You're reading: Kyiv Post to stop accepting advertising that promotes sex trade

Newspaper's new policy is hailed by women's rights groups, police as positive social step.

Ending a long-established practice, the Kyiv Post’s new owner said the newspaper will no longer sell classified advertising under the “introduction” and “relaxation” headings.

Publisher Mohammad Zahoor told the newspaper’s staff of his decision during a Sept. 1 meeting. He said that the ads – purchased by women generally understood to be engaged in prostitution – “bothered me from day one.” When Zahoor conducted business meetings since his July 28 purchase of the Kyiv Post, people asked him: “Why do you allow this?”

After hearing the question a few times, Zahoor said he didn’t need any more convincing to stop selling the ads that he disliked anyway. “Even if it makes economical sense, I don’t like it,” Zahoor said. “I think we should earn money in a better manner. It gives a bad name to us, not to those women…I just don’t want to advertise it” in Ukraine.

Zahoor said he has no plans to engage in a moral crusade or curtail other types of paid advertising involving legal commercial activity. The publisher said he wants to end the “introduction” and “relaxation” categories “as soon as possible.” Acquaintance ads promoting legitimate marriage agencies will remain.

Advertising sales director Yuriy Timonin said that the ads will no longer appear after the Sept. 4 edition. Timonin estimated that such ads brought in revenue of $35,000 to $100,000 a year, depending on the economy and the hryvnia’s value. Former publisher Jed Sunden, who founded the newspaper in 1995, always defended accepting such ads on commercial and free-speech grounds.

Kateryna Levchenko, president of La Strada, an international women’s rights center in Kyiv, reacted to the news by saying: “Thank God! At last! Most people in Ukraine do not welcome the sale of sexual relationships.”
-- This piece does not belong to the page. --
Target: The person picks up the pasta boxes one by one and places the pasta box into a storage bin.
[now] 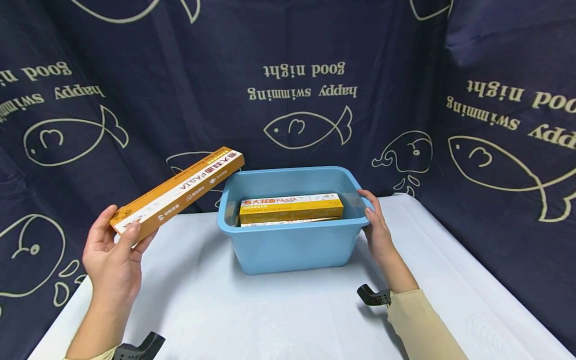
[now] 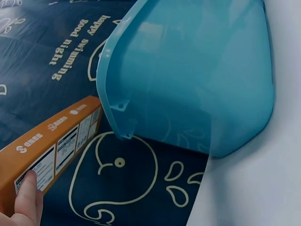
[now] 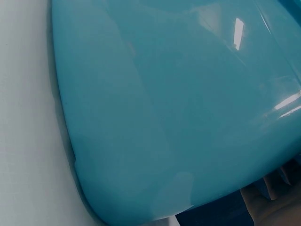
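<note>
My left hand point(image 1: 113, 257) grips one end of a long orange-and-white pasta box point(image 1: 182, 190), thumb on its printed side. The box slants up to the right, its far end by the left rim of a blue plastic bin point(image 1: 292, 250). In the left wrist view, a finger presses the label side of the orange box point(image 2: 51, 141). My right hand point(image 1: 379, 232) holds the right rim of the bin, fingers over the edge. Inside the bin lies a yellow pasta box point(image 1: 291, 209) marked chicken curry sauce, with another box point(image 1: 288, 222) partly hidden beneath it.
The bin stands on a white-covered table point(image 1: 270, 310), close to the back edge. Dark blue cloth point(image 1: 216, 75) with fish drawings and lettering hangs behind and along both sides. Black wrist devices point(image 1: 373, 295) sit on both forearms.
</note>
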Available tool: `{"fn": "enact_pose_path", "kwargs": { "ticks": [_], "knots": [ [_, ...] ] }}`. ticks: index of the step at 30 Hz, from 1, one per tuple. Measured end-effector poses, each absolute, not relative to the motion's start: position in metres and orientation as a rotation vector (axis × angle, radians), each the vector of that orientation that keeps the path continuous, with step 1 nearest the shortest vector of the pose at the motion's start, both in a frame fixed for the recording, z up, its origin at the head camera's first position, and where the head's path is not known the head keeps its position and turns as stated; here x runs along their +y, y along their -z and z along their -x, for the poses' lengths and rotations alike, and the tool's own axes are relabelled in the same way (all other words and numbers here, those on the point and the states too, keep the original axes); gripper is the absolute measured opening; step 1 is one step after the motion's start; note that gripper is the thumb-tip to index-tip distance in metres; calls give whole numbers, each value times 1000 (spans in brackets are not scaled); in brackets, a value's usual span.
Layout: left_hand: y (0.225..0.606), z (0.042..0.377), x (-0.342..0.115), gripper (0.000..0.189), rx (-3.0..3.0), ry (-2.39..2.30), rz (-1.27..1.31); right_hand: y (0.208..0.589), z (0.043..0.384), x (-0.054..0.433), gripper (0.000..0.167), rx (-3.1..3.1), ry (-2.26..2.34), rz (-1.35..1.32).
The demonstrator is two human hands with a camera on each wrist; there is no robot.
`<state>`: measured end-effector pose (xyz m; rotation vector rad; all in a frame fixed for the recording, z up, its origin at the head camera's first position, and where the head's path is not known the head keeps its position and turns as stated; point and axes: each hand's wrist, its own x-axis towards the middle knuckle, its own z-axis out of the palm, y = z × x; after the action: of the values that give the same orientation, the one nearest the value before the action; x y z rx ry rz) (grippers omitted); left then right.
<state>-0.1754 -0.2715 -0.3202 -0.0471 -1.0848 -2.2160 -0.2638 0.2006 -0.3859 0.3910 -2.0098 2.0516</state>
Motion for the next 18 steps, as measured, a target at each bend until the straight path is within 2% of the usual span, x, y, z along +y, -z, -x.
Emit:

Levchenko said that, as a gateway information source for foreigners in Ukraine, the Kyiv Post ads contribute to the image of a nation where escorts and other types of sexual services are widely available. “It forms an impression that Ukraine is full of accessible girls, educated and beautiful,” Levchenko said. “And this, in turn, attracts sex tourists” who feel emboldened “to do things here that they would never dare in their home countries.”

Volodymyr Polishchuk, Kyiv police spokesman, said that during regular weekly meetings, the police chief discussed the issue of escort advertising in publications including the Kyiv Post and on websites. Officers were tasked to work towards the reduction of such ads. “By printing such announcements the publication effectively serves as a procurer [in violation of Ukrainian law],” Polishchuk said.

Polishchuk said he personally supports the decision because it may help reduce the number of sexual tourists who come to Ukraine just to proposition women for sex. “We had information from the field that many tourists have come to the country not to enjoy the beauty of Kyiv’s Pechersk Lavra, but for cheap girls. Any nation should be offended by this kind of attitude.”